> **YOUR INSTRUCTIONS**:
An exact copy of the listing is needed, with every line kept.

┌────────

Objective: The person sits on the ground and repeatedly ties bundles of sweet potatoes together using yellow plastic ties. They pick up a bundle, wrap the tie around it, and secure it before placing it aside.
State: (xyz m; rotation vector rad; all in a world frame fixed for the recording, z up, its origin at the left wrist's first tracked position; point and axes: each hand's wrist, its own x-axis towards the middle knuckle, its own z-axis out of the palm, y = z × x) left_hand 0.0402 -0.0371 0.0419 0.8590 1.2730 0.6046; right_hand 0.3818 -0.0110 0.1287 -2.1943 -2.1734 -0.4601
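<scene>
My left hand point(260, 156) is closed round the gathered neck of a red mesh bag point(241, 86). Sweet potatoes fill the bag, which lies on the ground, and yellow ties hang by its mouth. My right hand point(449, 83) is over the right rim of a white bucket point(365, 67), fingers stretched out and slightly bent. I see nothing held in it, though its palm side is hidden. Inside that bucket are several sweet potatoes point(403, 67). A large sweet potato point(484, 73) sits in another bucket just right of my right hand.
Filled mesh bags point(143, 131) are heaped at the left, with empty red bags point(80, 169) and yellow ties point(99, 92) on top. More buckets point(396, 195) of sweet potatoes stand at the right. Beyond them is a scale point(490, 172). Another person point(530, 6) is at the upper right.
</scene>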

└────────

> **WRITTEN ANSWER**:
Objective: The person sits on the ground and repeatedly ties bundles of sweet potatoes together using yellow plastic ties. They pick up a bundle, wrap the tie around it, and secure it before placing it aside.
State: (xyz m; rotation vector rad; all in a world frame fixed for the recording, z up, its origin at the left wrist's first tracked position; point and axes: each hand's wrist, its own x-axis towards the middle knuckle, its own z-axis out of the palm, y = z × x) left_hand 0.0402 -0.0371 0.0419 0.8590 1.2730 0.6046; right_hand 0.3818 -0.0110 0.1287 -2.1943 -2.1734 -0.4601
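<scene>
My left hand point(260, 156) is closed round the gathered neck of a red mesh bag point(241, 86). Sweet potatoes fill the bag, which lies on the ground, and yellow ties hang by its mouth. My right hand point(449, 83) is over the right rim of a white bucket point(365, 67), fingers stretched out and slightly bent. I see nothing held in it, though its palm side is hidden. Inside that bucket are several sweet potatoes point(403, 67). A large sweet potato point(484, 73) sits in another bucket just right of my right hand.
Filled mesh bags point(143, 131) are heaped at the left, with empty red bags point(80, 169) and yellow ties point(99, 92) on top. More buckets point(396, 195) of sweet potatoes stand at the right. Beyond them is a scale point(490, 172). Another person point(530, 6) is at the upper right.
</scene>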

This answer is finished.